▶ [Task prompt]: Every line of the listing must be repeated exactly.

═══ Collected data ═══

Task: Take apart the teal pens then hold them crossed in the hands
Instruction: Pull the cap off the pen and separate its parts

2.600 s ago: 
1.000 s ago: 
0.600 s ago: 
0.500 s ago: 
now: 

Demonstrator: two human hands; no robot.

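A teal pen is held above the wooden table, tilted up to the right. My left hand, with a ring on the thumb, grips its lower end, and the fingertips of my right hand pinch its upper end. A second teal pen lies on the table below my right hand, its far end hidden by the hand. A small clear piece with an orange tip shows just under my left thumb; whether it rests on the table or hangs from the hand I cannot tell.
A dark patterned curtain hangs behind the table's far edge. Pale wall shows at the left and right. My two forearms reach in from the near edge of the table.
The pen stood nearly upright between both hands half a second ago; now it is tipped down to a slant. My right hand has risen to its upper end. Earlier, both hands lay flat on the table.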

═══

▶ [Expected output]:
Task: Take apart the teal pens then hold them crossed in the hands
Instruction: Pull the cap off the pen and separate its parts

2.600 s ago: 
1.000 s ago: 
0.600 s ago: 
0.500 s ago: 
now: 

Demonstrator: two human hands; no robot.

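A teal pen is held above the wooden table, tilted up to the right. My left hand, with a ring on the thumb, grips its lower end, and the fingertips of my right hand pinch its upper end. A second teal pen lies on the table below my right hand, its far end hidden by the hand. A small clear piece with an orange tip shows just under my left thumb; whether it rests on the table or hangs from the hand I cannot tell.
A dark patterned curtain hangs behind the table's far edge. Pale wall shows at the left and right. My two forearms reach in from the near edge of the table.
The pen stood nearly upright between both hands half a second ago; now it is tipped down to a slant. My right hand has risen to its upper end. Earlier, both hands lay flat on the table.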

The exercise requires no additional content.